RMA stands for revolution in military affairs. Literally meaning that technology or tactics have changed so much that everything the military thought it knew about warfare has changed. A prime example of this is World War I or II and the war of attrition and tanks. German used the new technology of tanks to create the Blitzkreig. It’s quite clear the direction that the military is taking toward robotics, some might even say “it’s about time” (myself included). However, there are still too many issues within robotics that are not only hampering, but could post pone the inevitable. Since World War II there has been a decline in the public’s willingness to place our men and women in uniform in harm’s way. Examples can range from the Vietnam War to the botched Somalia job of Clinton’s administration. The use of US troops has become more and more controversial leading inevitably to the use of unmanned forces in warfare.

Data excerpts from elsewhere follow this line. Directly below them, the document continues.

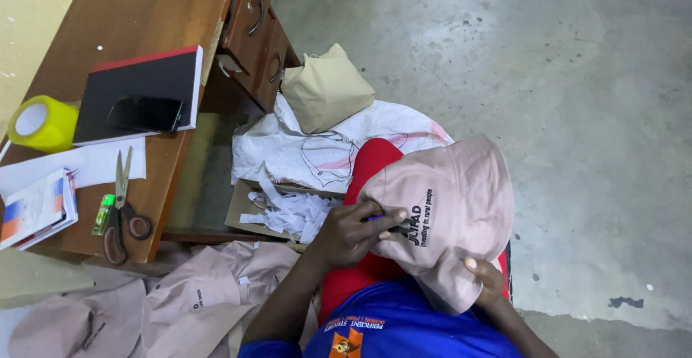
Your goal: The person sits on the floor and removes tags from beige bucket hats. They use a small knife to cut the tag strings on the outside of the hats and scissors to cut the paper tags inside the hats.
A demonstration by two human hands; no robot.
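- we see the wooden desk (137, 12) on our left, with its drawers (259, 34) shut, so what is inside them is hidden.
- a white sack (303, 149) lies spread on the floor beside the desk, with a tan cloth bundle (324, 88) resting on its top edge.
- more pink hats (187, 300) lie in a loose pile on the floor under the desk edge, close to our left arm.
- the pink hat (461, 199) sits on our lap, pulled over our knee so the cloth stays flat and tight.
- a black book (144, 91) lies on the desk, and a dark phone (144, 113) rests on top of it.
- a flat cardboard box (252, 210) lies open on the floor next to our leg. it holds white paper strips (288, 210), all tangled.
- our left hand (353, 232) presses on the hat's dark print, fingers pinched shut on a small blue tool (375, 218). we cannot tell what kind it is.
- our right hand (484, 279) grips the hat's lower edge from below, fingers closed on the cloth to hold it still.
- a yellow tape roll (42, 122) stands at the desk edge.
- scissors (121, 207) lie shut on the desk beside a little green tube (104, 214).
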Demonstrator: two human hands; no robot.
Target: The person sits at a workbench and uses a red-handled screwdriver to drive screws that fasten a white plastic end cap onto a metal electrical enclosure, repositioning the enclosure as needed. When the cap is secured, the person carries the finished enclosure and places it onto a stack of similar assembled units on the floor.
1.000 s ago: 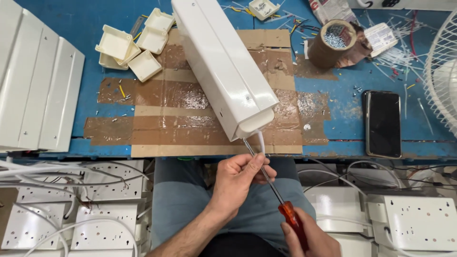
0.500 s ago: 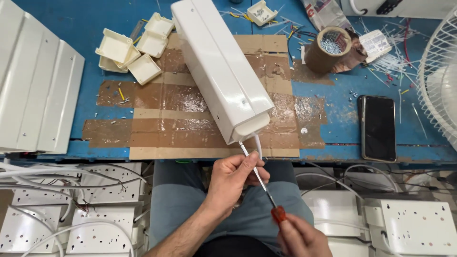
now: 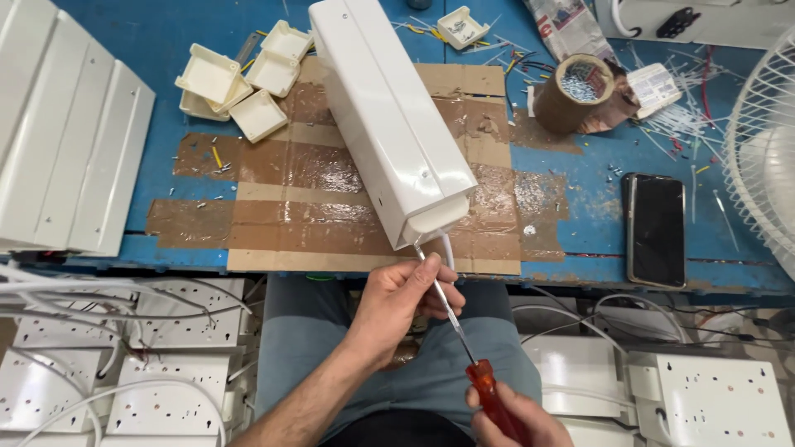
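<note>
A long white rectangular housing (image 3: 389, 116) lies slanted across the blue workbench (image 3: 149, 41), its near end hanging over the front edge. My right hand (image 3: 517, 414) grips the red handle of a screwdriver (image 3: 464, 339), whose metal shaft points up into that near end. My left hand (image 3: 406, 302) pinches the shaft just under the housing, beside a white cable that hangs from it.
Several small white plastic boxes (image 3: 240, 83) sit at the back left. A tape roll holding screws (image 3: 575, 91), a black phone (image 3: 656, 228) and a white fan (image 3: 766, 165) are on the right. White panels (image 3: 58, 132) lie left; white socket units (image 3: 124, 372) sit below.
The screwdriver tip has stayed at the housing's near end while my right hand shifted slightly lower and right. My left hand keeps steadying the shaft.
</note>
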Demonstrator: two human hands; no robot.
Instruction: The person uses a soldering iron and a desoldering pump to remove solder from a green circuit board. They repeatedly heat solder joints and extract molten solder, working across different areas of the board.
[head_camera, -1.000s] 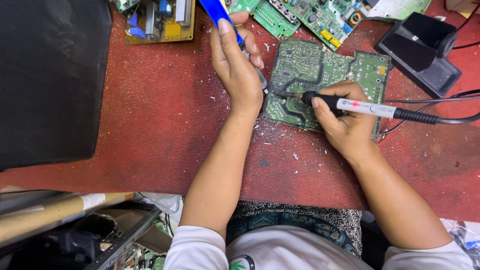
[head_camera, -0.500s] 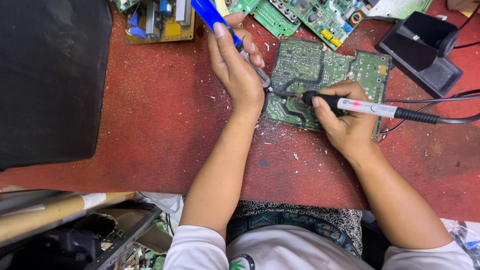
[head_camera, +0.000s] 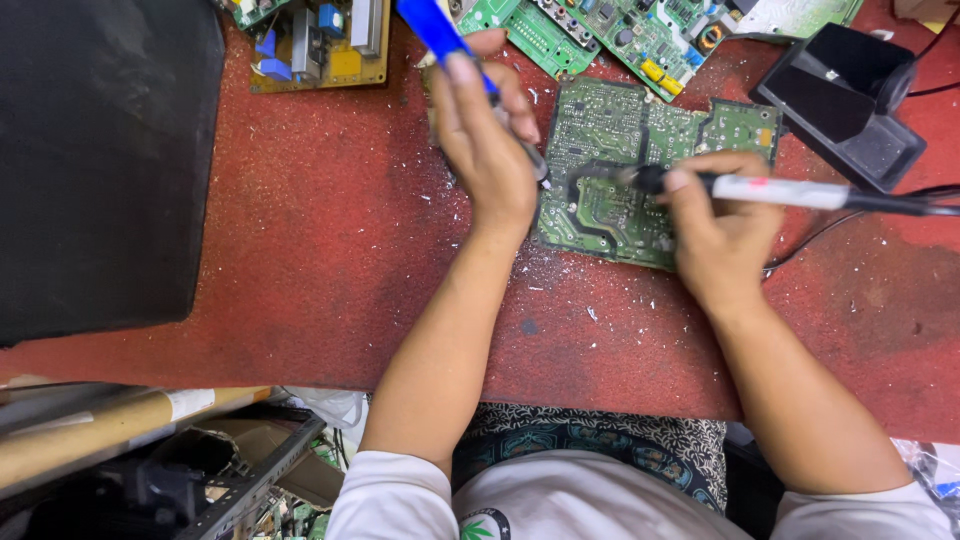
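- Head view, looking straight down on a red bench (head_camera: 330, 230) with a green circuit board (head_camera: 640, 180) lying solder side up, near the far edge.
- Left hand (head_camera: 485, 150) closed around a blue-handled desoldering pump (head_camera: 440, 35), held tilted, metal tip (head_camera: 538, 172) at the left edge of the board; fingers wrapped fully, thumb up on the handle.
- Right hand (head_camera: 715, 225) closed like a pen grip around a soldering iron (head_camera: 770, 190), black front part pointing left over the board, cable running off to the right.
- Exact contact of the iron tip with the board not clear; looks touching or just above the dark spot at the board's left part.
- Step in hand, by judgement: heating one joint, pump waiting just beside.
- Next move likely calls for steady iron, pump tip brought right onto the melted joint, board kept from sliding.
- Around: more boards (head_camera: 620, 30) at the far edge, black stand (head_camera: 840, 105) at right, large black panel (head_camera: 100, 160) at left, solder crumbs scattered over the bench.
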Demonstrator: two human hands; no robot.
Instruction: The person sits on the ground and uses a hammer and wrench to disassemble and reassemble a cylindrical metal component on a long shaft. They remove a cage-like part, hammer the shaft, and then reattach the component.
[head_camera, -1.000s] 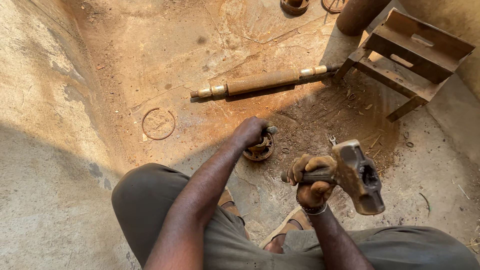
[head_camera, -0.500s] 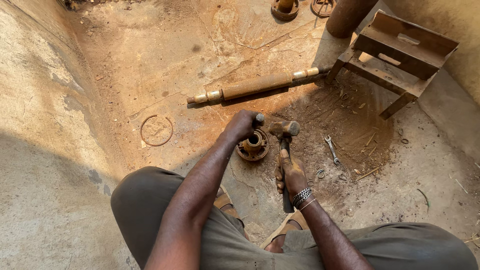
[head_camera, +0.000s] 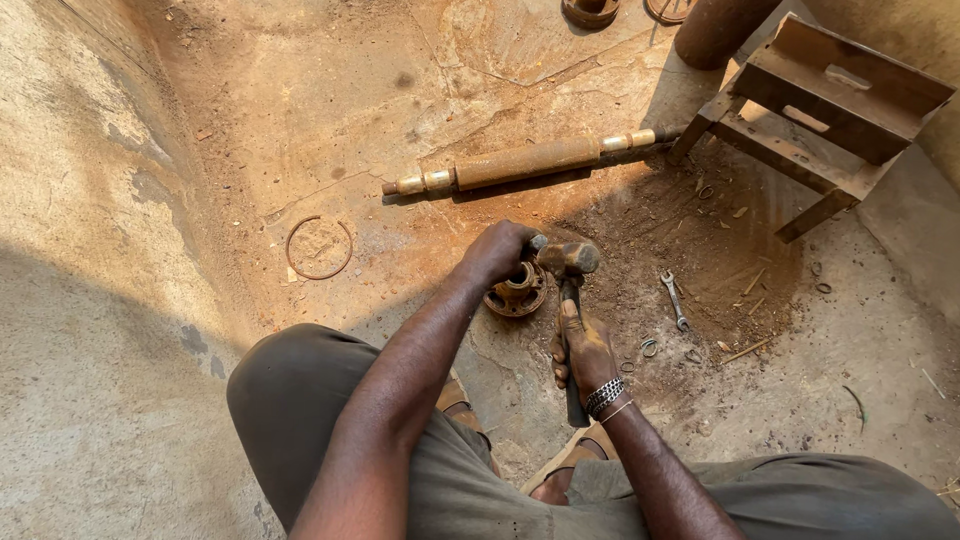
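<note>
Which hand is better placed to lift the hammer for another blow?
The right hand: it grips the hammer by its handle. The left hand rests on the rusty hub, steadying it.

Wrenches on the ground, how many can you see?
1. The wrench lies on the dirt right of the hammer, below the wooden stool. Others may be hidden in the debris.
</note>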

The real question of this post is this: Do we arm unmanned robots, such as SWORDS, that are less intelligent than us? There is a case to be made here. It is well-known, by most people I assume, that computers are cable of mass calculations. Much faster in fact than humans are capable of. Humans, however, have one thing that allows us to call ourselves higher beings, and it’s not just thought. We have the ability to make multiple calculations at once. This is not anything different from computers, which make the same types of multiple calculations. Driving to work everyday, you make a calculation about your cars speed, where in space your coffee cup is to your cup holder, where the other cars on the road are, how fast you need to go to make it through the yellow light at the next intersection, and all at the same time you’re talking on the phone to your spouse about what to do for dinner computers are capable (if programmed) to make these same calculations. However, computers are still incapable of making the necessary mass calculations required for the consideration of ethics. Ethics can be summed up as a series of calculations composed of real events (what the current situation is), socialization (how you’ve been raised to know what is right and wrong), and life experiences that change, warp, or maybe even improve upon your socialization. (This is of course just a short list of what goes into what we call ethics.) Ethics is something constantly attacked in movies and tv series about the gray areas of ethics, where the lines of right and wrong are so obscure that even the main characters cannot tell. For example, the Japanese manga series called Monster by Noaki Urasawa wrestles with the ethical problem of should a doctor treat each patient as equal. In the series, the doctor saves a boy from a gunshot wound to the head only later do we find out that the boy grows up to be a serial killer without an identity and that no one believes exists. Should the doctor have saved the boy or should he have let him die? However, we want robots to make these kind of decisions in warfare situations?
I leave you with a few questions that I invite you to comment on. The comment section opens by clicking the *leave a comment* on the left side my post, and does not require you to login.
Should we? And, if so how do we deal with the vast “software errors” that are still prone to occur in today’s robots? I want you to also consider the doomsday scenarios, such as portrayed in the Matrix. As well as, the issues of hacking, e-bombs, and, as quoted in the Singer’s book, the “six-year-old kid armed with a spray paint can” (which in itself is an ethics question)?
Can we even stop the production of robots for warfare? What about cyberization? The idea of robots is already a part of the DoD‘s idea for network-centric warfare because of the wars in Iraq and Afghanistan. Why not take the next leap in technology toward implementation of human cybernetics linking man and machine together?